Add old-school inline event handler attributes and properties to your custom elements with one simple mixin! By default, inline event handler attributes only work with built-in events (such as onclick for click events and onchange for change events), but that's very easy to change with OnEventMixin:

<script type="module">
  import OnEventMixin from "./oneventmixin.js";

  class MyFoo extends HTMLElement {
    // This just provides a way to trigger a custom event
    connectedCallback() {
      this.addEventListener("click", () => {
        this.dispatchEvent(new Event("stuffhappens"));
      });
    }
  }

  // Pass your class and a list of custom events to the mixin function
  window.customElements.define("my-foo", OnEventMixin(MyFoo, ["stuffhappens"]));
</script>

<my-foo onstuffhappens="window.alert('It works')">
  Click me to trigger stuffhappens event
</my-foo>

Open demo.html in a new-ish browser to see this in action. The dist folder provides pre-build bundles of the mixin function for all browsers newer than IE11 in both ESM and minified UMD flavour.

Notable features:

  • Adds inline event handler support for any custom event that you need, implementing the same behavior as seen in build-in events and elements
  • Patches the component class in a non-destructive way
  • Works when element's upgrades are deferred
  • Supports extended component classes
  • Supports bubbling events (for nested custom elements with custom events only, see limitations)
  • Easy to use, hard to misuse

The last point obviously depends on whether you think that old-school inline event handler attributes and properties should even exist on web components.

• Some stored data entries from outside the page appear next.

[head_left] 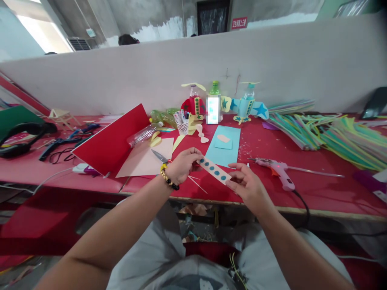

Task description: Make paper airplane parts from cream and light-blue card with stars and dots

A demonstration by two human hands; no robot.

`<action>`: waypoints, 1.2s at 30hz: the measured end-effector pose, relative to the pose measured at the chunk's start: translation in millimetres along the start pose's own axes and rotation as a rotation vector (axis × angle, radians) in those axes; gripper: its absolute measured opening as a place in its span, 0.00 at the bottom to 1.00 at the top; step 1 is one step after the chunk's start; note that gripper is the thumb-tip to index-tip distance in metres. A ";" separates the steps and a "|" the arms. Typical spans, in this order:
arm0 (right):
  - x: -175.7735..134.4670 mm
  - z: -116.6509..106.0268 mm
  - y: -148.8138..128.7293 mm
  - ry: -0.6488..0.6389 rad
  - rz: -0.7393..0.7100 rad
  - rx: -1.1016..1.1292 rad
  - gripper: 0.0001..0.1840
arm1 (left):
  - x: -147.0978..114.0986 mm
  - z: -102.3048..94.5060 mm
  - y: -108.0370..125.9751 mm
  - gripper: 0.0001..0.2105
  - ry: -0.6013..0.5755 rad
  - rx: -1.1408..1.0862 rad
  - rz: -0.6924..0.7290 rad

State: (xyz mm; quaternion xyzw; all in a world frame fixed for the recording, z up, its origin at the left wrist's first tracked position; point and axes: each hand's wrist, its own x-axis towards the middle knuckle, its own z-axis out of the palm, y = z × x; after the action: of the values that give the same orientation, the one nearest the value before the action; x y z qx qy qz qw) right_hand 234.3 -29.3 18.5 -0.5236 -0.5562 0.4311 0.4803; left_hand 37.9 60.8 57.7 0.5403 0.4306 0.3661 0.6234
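Between my two hands a pale paper strip with a row of several dark teal dots is held slantwise above the table's front edge. My left hand pinches its upper left end. The lower right end is between the thumb and fingers of my right hand. Just left of my left hand lie scissors, their handles partly hidden behind it. Beyond the strip, a light blue sheet lies flat with a smaller blue piece and a pale pink cutout on it.
A pink hot glue gun with a clear stick lies right. Bottle airplanes stand at the back, near a pen cup. Pipe cleaners heap far right. A red board leans left, above a pale pink sheet.
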 end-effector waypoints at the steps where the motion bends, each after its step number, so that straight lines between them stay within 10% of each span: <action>1: 1.5 3.7 -2.2 -0.006 -0.002 0.033 0.21 | -6.6 -2.3 -3.4 0.06 0.019 -0.040 -0.006; 6: 7.4 19.0 -14.8 -0.062 -0.035 0.080 0.21 | -39.8 -27.4 -13.2 0.07 0.039 -0.105 -0.056; 10: 12.4 33.9 -25.6 -0.270 -0.014 0.060 0.22 | -57.8 -45.6 -3.9 0.10 0.004 0.245 0.172; 16: 22.7 61.5 -34.3 -0.473 -0.033 -0.029 0.23 | -55.3 -49.7 7.5 0.12 -0.346 0.742 0.097; 22: 35.2 69.2 -32.6 -0.367 -0.093 -0.087 0.16 | -62.1 -78.5 -10.5 0.10 -0.237 0.357 -0.070; 28: 64.9 115.9 -26.9 -0.296 -0.349 -0.705 0.14 | -74.5 -107.5 -29.0 0.08 0.062 -0.128 -0.110; 36: 107.7 169.2 -21.4 -0.378 -0.182 -0.926 0.13 | -72.3 -110.0 -41.2 0.07 0.075 -0.177 -0.047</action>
State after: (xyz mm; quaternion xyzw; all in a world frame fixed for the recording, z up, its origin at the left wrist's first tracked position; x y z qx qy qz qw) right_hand 65.0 80.3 20.1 -0.5439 -0.8095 0.1828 0.1244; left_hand -91.2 27.5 22.1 0.4588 0.4319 0.4080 0.6607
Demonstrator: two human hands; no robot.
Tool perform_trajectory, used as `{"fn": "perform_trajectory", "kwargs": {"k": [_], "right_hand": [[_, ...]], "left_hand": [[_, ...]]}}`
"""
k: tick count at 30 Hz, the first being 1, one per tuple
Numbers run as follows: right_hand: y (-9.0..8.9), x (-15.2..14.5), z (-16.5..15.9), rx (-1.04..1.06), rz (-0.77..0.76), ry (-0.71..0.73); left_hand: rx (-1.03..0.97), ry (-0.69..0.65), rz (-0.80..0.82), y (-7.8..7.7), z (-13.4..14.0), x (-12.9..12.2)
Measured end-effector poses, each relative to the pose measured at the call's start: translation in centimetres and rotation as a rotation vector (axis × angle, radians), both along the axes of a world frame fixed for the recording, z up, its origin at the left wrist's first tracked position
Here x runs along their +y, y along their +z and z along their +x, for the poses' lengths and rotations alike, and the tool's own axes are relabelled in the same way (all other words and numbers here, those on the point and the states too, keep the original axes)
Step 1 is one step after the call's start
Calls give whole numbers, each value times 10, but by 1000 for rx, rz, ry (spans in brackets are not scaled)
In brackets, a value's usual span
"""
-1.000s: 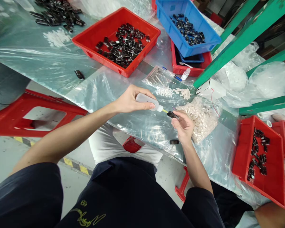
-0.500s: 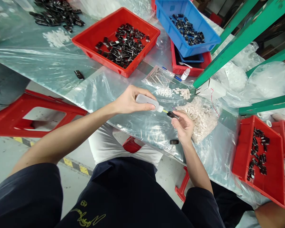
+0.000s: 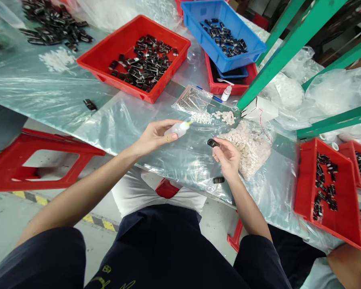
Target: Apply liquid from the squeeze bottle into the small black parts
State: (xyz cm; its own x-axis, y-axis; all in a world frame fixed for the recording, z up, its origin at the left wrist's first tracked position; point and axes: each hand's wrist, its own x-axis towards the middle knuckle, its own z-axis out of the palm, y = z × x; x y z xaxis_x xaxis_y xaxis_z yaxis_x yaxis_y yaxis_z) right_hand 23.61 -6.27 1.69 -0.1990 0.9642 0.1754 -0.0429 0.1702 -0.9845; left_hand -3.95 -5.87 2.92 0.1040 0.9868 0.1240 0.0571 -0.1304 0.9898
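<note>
Two hands of ours are over the plastic-covered table, each with something in its grip. Our left hand grasps a bottle between thumb and fingers, tilted, its yellow tip pointing right and slightly up. With our right hand we pinch a black piece between thumb and fingertips, above the table and left of a bag of beige bits. The bottle's tip and the black piece are apart. Nearer us, close to the table's edge, lies a second piece.

Beyond our hands we see a heap of white bits, some pale bits beside it, and a bag of pins. Farther back are a red tray and a blue tray, both holding black pieces; the blue one sits over a lower tray, also red. Just beside that one is a vial. Off to our right, another red container, the right tray, holds more pieces.
</note>
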Motion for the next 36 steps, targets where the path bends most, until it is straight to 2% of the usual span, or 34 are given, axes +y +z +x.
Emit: {"fn": "perform_trajectory", "kwargs": {"k": [6, 11, 15, 19, 20, 22, 24, 26, 31, 33, 36], "right_hand": [[-3, 2, -3, 49, -85, 60], [-6, 4, -5, 102, -124, 66], [-9, 5, -7, 97, -128, 58], [-9, 6, -8, 75, -131, 57], [-9, 6, -8, 62, -130, 54], [-9, 6, -9, 33, -121, 48], [-10, 6, -9, 15, -99, 40], [-10, 6, -9, -1, -75, 32], [-9, 6, -7, -30, -43, 36], [-7, 6, -6, -53, -48, 45], [-5, 4, -7, -86, -50, 59]], "left_hand": [[109, 144, 0, -23, 2, 9], [221, 144, -12, -36, 3, 20], [366, 184, 58, -31, 2, 7], [638, 381, 256, -14, 10, -25], [687, 366, 298, -11, 14, -32], [765, 221, 347, -9, 24, -39], [837, 41, 354, -12, 35, -36], [910, -64, 349, -18, 44, -28], [977, -88, 357, -28, 49, -12], [893, -69, 321, -26, 48, -13], [608, -4, 186, -17, 47, -16]]}}
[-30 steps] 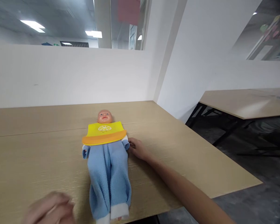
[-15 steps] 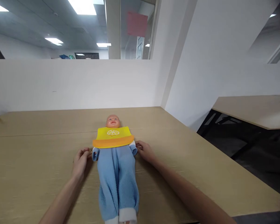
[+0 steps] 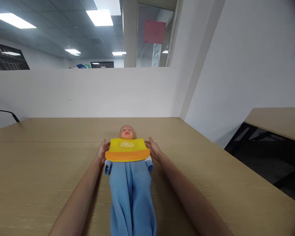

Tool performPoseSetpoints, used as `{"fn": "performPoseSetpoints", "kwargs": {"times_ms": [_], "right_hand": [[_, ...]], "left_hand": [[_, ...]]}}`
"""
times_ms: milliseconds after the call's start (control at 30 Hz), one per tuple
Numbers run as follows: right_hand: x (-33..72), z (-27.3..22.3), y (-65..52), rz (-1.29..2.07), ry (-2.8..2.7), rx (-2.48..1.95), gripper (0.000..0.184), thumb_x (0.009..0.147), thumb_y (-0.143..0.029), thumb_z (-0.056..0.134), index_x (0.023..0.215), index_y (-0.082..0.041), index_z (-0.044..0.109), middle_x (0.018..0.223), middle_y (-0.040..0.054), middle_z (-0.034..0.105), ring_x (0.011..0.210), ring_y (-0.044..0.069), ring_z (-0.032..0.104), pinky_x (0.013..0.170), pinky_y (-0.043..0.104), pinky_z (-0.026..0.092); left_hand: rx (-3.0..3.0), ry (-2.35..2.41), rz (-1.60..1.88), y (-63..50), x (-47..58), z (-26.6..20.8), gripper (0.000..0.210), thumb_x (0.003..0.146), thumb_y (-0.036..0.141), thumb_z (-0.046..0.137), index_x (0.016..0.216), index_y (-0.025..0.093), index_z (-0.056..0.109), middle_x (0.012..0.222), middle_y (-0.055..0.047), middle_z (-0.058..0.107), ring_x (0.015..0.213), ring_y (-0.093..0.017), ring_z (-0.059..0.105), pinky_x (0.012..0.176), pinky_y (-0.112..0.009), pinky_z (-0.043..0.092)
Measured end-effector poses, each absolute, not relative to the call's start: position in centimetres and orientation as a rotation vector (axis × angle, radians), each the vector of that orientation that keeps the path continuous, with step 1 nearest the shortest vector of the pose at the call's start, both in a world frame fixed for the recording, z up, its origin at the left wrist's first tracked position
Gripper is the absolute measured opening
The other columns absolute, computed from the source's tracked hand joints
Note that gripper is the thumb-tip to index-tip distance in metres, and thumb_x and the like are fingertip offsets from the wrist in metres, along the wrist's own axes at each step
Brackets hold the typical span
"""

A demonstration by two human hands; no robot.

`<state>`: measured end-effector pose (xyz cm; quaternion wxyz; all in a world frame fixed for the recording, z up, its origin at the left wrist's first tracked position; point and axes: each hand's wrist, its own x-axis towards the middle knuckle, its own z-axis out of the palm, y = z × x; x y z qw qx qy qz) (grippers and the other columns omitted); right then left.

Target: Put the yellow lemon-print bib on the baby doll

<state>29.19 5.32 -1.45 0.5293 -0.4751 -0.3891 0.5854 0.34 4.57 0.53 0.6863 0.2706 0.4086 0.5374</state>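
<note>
A baby doll [image 3: 131, 186] in a light blue fleece suit lies face up on the wooden table [image 3: 39, 170], head pointing away from me. A yellow bib [image 3: 127, 149] with an orange lower rim and a white citrus print covers its chest. My left hand [image 3: 102, 150] rests against the bib's left edge, at the doll's shoulder. My right hand [image 3: 154, 149] touches the bib's right edge in the same way. Whether the fingers grip the bib or only press against it is hidden by the bib.
A white partition wall [image 3: 88, 91] runs along the table's far edge. A black cable [image 3: 7, 113] pokes in at the far left. The table's right edge drops to a dark floor, with a second wooden table [image 3: 280, 123] beyond.
Both hands have moved forward from beside the doll's arms up to the two sides of the bib. The left hand came in from the near left earlier. The view shifted left and tilted up.
</note>
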Motion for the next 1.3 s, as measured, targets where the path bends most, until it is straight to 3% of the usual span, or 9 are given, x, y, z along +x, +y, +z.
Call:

I do indeed think that that's a bad features to have! Why on earth would I want to use this!?

While inline event handlers are usually considered to be a bad idea for good reasons, I still like to use event handler attributes for quick prototypes and tests. I also believe that every good web component should strive to be as close to a built-in HTML element as possible and this requires support for inline event handlers and their associated DOM properties.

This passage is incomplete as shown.